• WORK TO BE COMPLETED
Pictures stay out of the copy. Retype exactly, and only, the lines from the one containing "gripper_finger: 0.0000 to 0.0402" through the end of the listing below.
*** Opening of DATA EXCERPT ***
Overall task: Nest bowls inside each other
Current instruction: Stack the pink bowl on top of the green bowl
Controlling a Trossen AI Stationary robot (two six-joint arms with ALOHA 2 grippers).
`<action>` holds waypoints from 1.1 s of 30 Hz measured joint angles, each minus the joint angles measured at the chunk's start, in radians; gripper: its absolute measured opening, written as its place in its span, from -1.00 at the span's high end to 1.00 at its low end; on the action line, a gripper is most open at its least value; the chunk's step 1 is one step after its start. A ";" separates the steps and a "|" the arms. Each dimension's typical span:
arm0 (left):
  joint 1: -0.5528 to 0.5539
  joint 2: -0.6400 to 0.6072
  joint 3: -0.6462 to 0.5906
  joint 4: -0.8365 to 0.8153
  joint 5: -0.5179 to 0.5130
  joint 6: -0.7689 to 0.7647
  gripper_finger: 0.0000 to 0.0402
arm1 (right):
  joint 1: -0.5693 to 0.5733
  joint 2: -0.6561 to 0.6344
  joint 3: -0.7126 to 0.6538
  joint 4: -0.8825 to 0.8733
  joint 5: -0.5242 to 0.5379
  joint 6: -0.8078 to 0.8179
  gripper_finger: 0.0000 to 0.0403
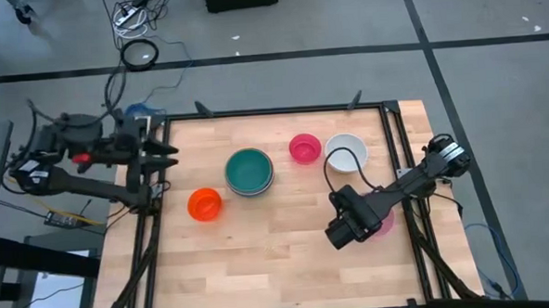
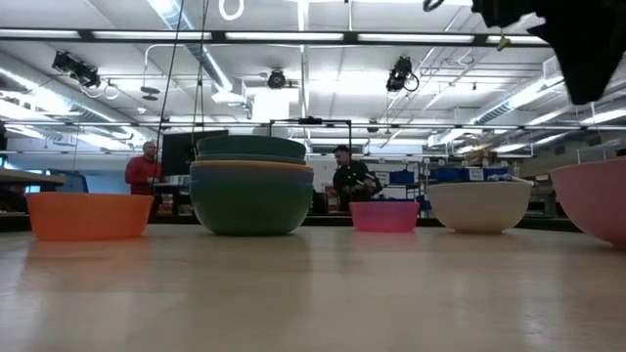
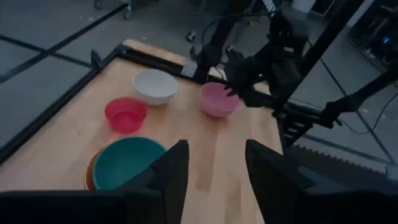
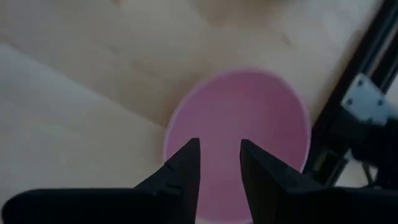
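Observation:
A stack of nested bowls [image 1: 249, 171], teal on top, stands on its base at the table's middle; the low view shows the stack [image 2: 251, 191] with a sage green bowl at the bottom. An orange bowl [image 1: 204, 204] sits near-left of it, a magenta bowl [image 1: 304, 149] and a white bowl [image 1: 346, 152] far-right. A pink bowl [image 4: 239, 118] rests on the table near the right edge. My right gripper [image 4: 219, 163] hangs open above it, pointing down, clear of its rim. My left gripper [image 3: 214, 168] stands open, raised over the table's left edge.
Black frame rails [image 1: 397, 158] run along the table's edges, one close beside the pink bowl. Bare wood [image 1: 260, 257] lies along the near side. In the low view, people [image 2: 144, 168] stand in the room beyond the table.

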 joint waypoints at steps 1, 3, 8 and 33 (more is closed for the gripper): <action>-0.004 -0.012 -0.026 0.013 0.000 -0.007 0.16 | 0.001 0.000 -0.006 0.010 -0.021 -0.002 0.50; -0.010 -0.032 -0.082 0.030 0.000 -0.016 0.16 | 0.006 0.000 -0.013 0.035 -0.041 -0.006 0.50; -0.010 -0.051 -0.232 0.061 0.005 -0.031 0.16 | 0.006 0.000 -0.013 0.101 -0.068 -0.022 0.47; -0.010 -0.065 -0.438 0.269 0.093 -0.020 0.16 | 0.005 0.000 -0.369 0.530 -0.131 -0.037 0.35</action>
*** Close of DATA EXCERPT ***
• SOLUTION
  gripper_finger: 0.0000 to 0.0402
arm1 (right):
  joint 1: -0.5693 to 0.5733
  joint 2: -0.6561 to 0.6344
  joint 3: -0.7126 to 0.6538
  joint 4: -0.8825 to 0.8733
  joint 5: -0.5242 to 0.5379
  joint 6: -0.8078 to 0.8179
  gripper_finger: 0.0000 to 0.0403
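Observation:
A stack of nested bowls [image 1: 249, 171], teal on top, stands on its base at the table's middle; the low view shows the stack [image 2: 251, 191] with a sage green bowl at the bottom. An orange bowl [image 1: 204, 204] sits near-left of it, a magenta bowl [image 1: 304, 149] and a white bowl [image 1: 346, 152] far-right. A pink bowl [image 4: 239, 118] rests on the table near the right edge. My right gripper [image 4: 219, 163] hangs open above it, pointing down, clear of its rim. My left gripper [image 3: 214, 168] stands open, raised over the table's left edge.
Black frame rails [image 1: 397, 158] run along the table's edges, one close beside the pink bowl. Bare wood [image 1: 260, 257] lies along the near side. In the low view, people [image 2: 144, 168] stand in the room beyond the table.
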
 joint waypoints at steps 1, 3, 8 and 33 (more is closed for the gripper): <action>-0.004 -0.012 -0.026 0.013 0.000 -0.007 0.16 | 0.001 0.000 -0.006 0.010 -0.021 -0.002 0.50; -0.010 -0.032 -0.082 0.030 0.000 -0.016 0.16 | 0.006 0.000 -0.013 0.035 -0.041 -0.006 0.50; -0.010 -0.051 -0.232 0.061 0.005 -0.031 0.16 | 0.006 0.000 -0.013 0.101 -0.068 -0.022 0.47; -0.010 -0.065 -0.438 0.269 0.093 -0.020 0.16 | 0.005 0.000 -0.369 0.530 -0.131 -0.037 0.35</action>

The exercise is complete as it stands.